AdWords Competitor Analysis Script
As far as I’m aware there are no free competative intelligence tools for AdWords. This script can scrape a search results page and returns a list of all the adverts on it. It isn’t very useful in its current state but it could be pretty handy if you hooked it up to a database.
I use the TagSoup module for parsing because the Google SERP pages are not well formed.
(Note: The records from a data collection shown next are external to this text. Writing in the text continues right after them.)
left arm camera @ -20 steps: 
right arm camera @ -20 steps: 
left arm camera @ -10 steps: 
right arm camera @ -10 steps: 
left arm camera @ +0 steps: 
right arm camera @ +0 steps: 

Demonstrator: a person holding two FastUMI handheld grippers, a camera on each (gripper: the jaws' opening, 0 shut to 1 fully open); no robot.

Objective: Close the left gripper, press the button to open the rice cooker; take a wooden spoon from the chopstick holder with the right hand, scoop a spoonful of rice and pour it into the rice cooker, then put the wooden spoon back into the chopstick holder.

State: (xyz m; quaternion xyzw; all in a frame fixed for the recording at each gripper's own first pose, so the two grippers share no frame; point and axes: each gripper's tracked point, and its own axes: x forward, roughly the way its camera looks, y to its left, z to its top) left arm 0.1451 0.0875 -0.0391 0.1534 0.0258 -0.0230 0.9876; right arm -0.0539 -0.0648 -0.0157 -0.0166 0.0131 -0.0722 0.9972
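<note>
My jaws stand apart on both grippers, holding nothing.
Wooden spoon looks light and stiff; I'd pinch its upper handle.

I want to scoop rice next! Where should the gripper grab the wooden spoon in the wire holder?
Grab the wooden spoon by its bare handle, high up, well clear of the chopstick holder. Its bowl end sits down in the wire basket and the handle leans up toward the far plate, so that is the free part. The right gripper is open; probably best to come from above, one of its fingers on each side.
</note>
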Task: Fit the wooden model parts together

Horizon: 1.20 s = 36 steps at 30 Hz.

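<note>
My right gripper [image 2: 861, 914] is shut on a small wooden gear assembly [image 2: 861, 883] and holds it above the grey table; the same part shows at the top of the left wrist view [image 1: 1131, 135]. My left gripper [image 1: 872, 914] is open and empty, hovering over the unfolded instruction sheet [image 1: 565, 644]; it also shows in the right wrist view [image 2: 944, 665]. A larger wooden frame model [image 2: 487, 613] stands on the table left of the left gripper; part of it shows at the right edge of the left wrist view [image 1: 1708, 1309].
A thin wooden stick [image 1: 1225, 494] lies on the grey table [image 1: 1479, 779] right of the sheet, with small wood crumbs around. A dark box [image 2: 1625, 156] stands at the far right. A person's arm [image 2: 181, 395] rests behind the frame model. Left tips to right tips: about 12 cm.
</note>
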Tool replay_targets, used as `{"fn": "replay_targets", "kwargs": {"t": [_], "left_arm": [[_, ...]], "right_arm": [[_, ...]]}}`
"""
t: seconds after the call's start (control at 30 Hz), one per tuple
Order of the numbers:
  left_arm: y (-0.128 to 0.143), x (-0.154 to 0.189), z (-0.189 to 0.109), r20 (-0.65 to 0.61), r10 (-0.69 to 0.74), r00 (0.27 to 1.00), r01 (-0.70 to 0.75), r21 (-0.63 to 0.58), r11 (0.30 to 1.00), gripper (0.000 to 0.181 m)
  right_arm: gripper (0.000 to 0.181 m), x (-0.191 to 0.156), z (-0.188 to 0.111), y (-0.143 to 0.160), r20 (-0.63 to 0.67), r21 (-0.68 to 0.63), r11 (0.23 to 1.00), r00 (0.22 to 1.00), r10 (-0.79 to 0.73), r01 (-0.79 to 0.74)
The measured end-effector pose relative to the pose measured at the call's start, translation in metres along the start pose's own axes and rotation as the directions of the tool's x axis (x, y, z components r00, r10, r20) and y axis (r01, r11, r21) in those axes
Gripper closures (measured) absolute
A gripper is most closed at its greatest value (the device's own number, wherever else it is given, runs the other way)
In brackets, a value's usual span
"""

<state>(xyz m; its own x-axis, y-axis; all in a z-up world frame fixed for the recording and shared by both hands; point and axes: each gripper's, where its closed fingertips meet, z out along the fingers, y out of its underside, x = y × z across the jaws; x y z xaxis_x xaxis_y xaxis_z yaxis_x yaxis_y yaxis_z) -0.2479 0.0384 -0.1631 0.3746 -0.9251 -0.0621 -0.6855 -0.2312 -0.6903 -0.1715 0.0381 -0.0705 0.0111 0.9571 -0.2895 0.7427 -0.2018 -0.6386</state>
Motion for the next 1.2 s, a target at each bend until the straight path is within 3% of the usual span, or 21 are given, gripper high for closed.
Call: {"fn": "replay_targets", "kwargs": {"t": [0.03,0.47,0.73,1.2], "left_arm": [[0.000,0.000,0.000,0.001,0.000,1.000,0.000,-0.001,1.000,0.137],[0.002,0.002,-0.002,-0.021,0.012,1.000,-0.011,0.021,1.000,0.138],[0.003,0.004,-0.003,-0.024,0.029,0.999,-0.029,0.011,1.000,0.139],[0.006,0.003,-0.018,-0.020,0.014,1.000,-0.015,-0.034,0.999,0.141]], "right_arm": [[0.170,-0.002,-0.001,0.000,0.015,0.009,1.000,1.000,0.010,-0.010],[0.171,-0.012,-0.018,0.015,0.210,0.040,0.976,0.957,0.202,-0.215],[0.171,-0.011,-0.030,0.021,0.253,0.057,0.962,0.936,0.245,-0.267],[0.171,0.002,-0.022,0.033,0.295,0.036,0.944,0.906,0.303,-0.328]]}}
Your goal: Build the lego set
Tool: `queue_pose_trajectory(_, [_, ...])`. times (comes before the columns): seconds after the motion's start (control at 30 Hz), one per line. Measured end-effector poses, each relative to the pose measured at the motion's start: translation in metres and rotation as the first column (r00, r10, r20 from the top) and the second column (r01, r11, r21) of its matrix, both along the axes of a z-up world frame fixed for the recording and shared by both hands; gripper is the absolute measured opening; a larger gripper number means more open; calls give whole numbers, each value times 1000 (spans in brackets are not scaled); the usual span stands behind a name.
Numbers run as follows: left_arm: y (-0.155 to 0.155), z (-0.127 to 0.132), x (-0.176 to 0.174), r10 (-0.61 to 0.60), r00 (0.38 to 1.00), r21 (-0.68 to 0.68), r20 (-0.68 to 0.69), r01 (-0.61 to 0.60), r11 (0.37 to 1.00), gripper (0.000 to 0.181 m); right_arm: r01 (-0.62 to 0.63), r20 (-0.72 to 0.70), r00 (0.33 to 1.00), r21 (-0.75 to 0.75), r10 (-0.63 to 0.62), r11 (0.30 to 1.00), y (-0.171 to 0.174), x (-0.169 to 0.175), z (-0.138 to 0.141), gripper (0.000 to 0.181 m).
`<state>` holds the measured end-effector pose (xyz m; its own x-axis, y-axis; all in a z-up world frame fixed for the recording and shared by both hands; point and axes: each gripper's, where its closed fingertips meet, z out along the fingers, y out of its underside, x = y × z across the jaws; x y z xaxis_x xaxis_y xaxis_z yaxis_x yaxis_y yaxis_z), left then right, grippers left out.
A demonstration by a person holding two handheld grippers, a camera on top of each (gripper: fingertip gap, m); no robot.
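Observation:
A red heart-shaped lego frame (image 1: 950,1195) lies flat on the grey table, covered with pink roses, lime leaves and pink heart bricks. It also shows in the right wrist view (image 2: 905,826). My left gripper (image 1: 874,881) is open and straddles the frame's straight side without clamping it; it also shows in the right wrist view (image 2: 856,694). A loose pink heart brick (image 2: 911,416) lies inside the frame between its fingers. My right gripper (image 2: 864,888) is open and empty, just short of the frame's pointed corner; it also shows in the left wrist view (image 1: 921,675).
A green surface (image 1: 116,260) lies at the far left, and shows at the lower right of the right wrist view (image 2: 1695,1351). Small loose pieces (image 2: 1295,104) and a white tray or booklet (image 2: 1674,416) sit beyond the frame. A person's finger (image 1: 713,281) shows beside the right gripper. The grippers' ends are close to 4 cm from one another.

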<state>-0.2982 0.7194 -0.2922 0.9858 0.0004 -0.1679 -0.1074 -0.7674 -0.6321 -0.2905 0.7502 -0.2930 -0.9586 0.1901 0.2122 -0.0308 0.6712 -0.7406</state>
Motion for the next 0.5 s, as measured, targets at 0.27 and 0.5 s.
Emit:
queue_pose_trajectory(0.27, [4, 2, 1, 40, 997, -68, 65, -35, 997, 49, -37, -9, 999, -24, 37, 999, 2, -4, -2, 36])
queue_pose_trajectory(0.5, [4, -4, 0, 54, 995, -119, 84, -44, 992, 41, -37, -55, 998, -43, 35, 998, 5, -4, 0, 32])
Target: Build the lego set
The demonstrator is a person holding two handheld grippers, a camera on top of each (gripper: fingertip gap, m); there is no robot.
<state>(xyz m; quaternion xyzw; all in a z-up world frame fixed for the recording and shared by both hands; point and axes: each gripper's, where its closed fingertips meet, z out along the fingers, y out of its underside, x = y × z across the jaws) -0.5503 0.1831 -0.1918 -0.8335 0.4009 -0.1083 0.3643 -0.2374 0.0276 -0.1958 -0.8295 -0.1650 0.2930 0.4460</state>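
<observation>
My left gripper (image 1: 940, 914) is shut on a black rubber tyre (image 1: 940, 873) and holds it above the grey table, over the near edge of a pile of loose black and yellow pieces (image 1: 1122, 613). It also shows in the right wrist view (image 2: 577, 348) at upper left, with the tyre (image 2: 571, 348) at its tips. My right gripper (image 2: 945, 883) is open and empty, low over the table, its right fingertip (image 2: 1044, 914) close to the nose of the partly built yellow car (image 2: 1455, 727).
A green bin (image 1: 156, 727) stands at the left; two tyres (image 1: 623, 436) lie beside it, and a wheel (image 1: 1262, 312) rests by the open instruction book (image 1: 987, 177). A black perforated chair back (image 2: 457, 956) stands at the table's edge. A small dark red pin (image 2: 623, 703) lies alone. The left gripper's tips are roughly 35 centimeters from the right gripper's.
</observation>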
I think they save bandwidth by missing out a lot of tags.
I am very grateful to Neil Mitchel for the example code in one of his TagSoup blog posts
import Text.HTML.TagSoup
I found Text.HTML.Download to be unreliable so using Network.Curl is better even if it is a bit more complicated
import Network.Curl (curlGetString)
import Data.List
import Data.Maybe
System.Environment is needed to get the arguments provided when calling a program from the command line. System.Posix is used for the sleep function so that you can get results every hour (or similar).
Using these might mean that this won’t compile on Windows
import System.Environment
import System.Posix
It is possible to get some information (sometimes) about the URL of the landing page without clicking the ad. This is in the q parameter of the URL presented on the search results page so import Network.URL to help get at it
import Network.URL (importParams)
The time the search is being done is quite important for working out day parting strategies.
import System.Time
import Data.List.Utils (replace)
Define the Advert data type. Adtext2 is Maybe String because for the top ranking ads the description lines are not split.
data Advert = Advert{link::String
,title::String
,dispurl::String
,adtext1::String
,adtext2::Maybe String
} deriving Show
Define a search result as the keyword, date/time of search, advert and ad rank. There might be a more natural way of defining this; it will depend a bit on what data you are trying to get.
data SearchResult = SearchResult {keyword::String
,date::CalendarTime
,advert::Advert
,rank::Int
} deriving Show
Google uses bold text to highlight phrases used in the keyword. This just confuses things for us so remove it.
removeBold ((TagOpen "b" []):xs)= removeBold xs
removeBold ((TagClose "b"):xs) = removeBold xs
removeBold (x:xs) = x : removeBold xs
removeBold [] = []
There are also a lot of   which are used for formatting. This is not important for us.
removeNbs = filter (/='\160')
Once the bold tags have been removed we get things like [TagText ’Blah Blah’, TagText ’This bit was bold’]. We want these to be part of the same TagText.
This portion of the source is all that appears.